That’s the Way the Cookie Crumbles…

I went to my favorite bakery, Copenhagen, and ordered my husband’s birthday cake today. Well, anyone who knows me, knows I love cookies (Hello, I’m Jenn and I’m a WW member). Copenhagen happens to sell my favorite bakery cookies, and so the cookies won today. My decision to eat cookies had the potential to blow to my SmartPoints daily budget. Now I need to make the necessary adjustments so I remain in my Blue Dot status:

Foregoing cookies would have made today easier; however, I find that sometimes when I say “No” to the thing I really want it becomes my downfall. I realize I have some issues here, like why not just have one cookie, not three. The only thing I can say is at that moment looking through the glass the cookies got the better of me. My internal dialogue went like this:

I am ordering a cookie, I like the oatmeal, chocolate chip, and a candy chip. I want all three. How many points will that be? I went to Spin this morning, I can have three cookies.

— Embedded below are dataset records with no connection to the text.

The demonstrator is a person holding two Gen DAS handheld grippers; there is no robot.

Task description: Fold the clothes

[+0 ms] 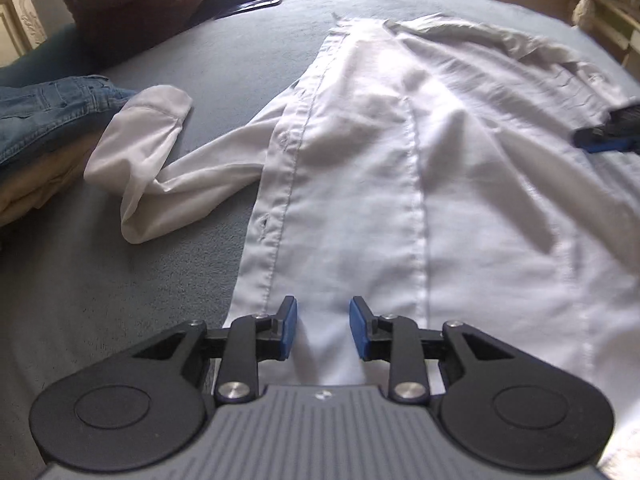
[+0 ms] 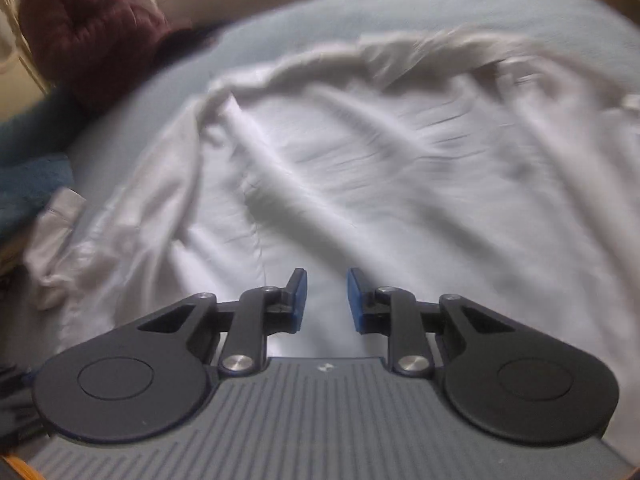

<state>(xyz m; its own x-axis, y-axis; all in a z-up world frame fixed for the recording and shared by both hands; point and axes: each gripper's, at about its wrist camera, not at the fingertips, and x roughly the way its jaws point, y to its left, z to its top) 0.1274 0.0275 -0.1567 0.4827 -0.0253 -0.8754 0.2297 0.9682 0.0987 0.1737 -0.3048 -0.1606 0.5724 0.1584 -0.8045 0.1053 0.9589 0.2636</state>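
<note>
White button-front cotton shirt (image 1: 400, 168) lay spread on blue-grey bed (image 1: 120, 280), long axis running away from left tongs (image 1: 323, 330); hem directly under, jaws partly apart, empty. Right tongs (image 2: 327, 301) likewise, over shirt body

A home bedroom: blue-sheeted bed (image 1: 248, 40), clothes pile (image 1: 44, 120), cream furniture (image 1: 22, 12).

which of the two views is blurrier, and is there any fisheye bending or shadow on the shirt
Right wrist view: heavy motion smear across the white shirt, only the right gripper is crisp. Left wrist view: far sharper, shirt stitching readable, soft shadows in its folds. Both views: fisheye curves the blue bed cover into an arc, corners dark.
</note>
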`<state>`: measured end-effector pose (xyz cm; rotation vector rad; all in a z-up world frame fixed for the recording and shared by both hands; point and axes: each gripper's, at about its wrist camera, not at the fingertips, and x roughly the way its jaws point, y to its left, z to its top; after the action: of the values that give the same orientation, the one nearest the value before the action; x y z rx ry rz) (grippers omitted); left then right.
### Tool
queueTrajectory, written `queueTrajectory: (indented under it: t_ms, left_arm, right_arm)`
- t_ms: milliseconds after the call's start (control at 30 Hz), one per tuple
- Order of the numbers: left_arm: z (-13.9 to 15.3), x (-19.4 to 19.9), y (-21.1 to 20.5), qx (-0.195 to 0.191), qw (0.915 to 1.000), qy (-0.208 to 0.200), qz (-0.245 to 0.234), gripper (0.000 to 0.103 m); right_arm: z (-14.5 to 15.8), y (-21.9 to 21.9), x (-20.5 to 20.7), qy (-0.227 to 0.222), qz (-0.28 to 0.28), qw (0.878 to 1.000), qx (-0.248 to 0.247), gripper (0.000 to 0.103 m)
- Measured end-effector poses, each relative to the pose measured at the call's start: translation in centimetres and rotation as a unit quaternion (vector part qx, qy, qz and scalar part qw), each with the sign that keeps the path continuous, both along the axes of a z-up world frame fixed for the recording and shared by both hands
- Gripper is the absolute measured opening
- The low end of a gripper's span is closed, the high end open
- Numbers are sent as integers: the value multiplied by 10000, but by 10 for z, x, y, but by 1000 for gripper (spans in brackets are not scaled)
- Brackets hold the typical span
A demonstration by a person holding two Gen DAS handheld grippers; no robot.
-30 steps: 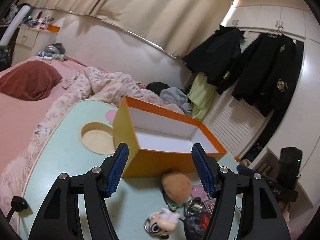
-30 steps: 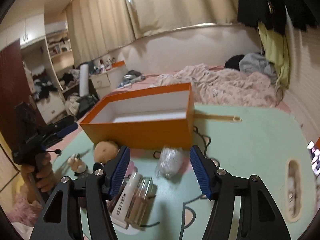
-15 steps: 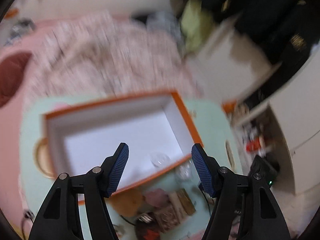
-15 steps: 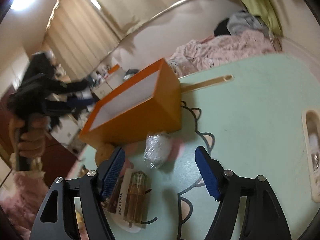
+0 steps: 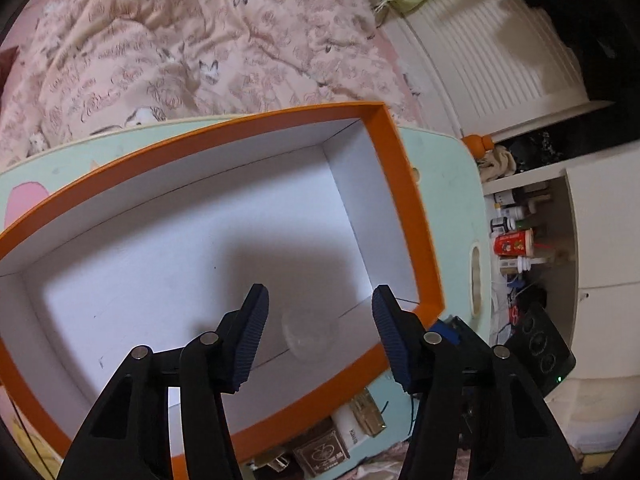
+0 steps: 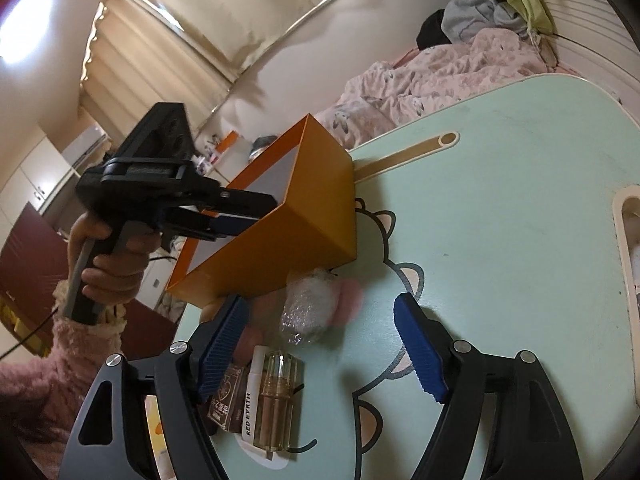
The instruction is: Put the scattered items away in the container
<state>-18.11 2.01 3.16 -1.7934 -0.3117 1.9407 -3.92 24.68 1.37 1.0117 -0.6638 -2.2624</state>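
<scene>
The orange box with a white inside stands on the mint-green table. My left gripper points down into it, jaws closing with nothing pressed between them. A clear round thing lies on the box floor below the fingers. In the right wrist view a hand holds the left gripper over the orange box. My right gripper hangs low over the table, jaws opening. A crinkled clear-wrapped bundle lies between and ahead of its fingers, untouched. A perfume bottle and a white tube lie nearer.
A brown card box lies beside the tube, and a pink plush bit behind the bundle. The table has a tan groove and a cream slot. A bed with a pink quilt lies beyond; a cluttered shelf stands right.
My left gripper swung from facing the box's side to pointing down into it, and its jaws narrowed. My right gripper rolled, widened and edged toward the wrapped bundle.
</scene>
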Motion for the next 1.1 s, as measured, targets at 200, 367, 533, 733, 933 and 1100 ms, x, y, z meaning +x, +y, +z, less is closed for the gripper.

My inner dialogue about food

I tracked the cookies as 14 sp. One choice leads to another, and now I only have 4 sp. left for dinner, but on WW that is doable. As I sit here snacking on vegetable sticks, I have decided what my dinner will be:

  • 2 cups Progresso Soup: Light Chicken Noodle 2 sp.
  • 2 oz Boars Head Ever Roast Chicken: 0 sp
  • 1 Josephs Flax Pita: 1 sp.
  • Green Salad with 30 ml Wishbone Light Italian Dressing: 1 sp.
The scale was there to measure the chicken, yes it was 0 sp.
but I wanted to be sure I had 2 oz.

I am trying to learn the give and take for control. That is something i’m going to be thinking about more in the future. Just think, if I lose weight this week, I will have done so with cookies in my life. That’s worth it to me. I am learning to co-exist with cookies.

Now, I also notice I had some stress today that impacted hunger cues. That could have added to my decision making today. It’s really all connected.

Workshop Wisdom…

Purposeful planning is what has been sticking with me all day. It was a topic of conversation this morning, and I think it’s a good subject for me to explore. Planning and control are a powerful combo. Knowing when and how to exercise control, and how to set up the environment to make weight loss goals doable is worth thinking about.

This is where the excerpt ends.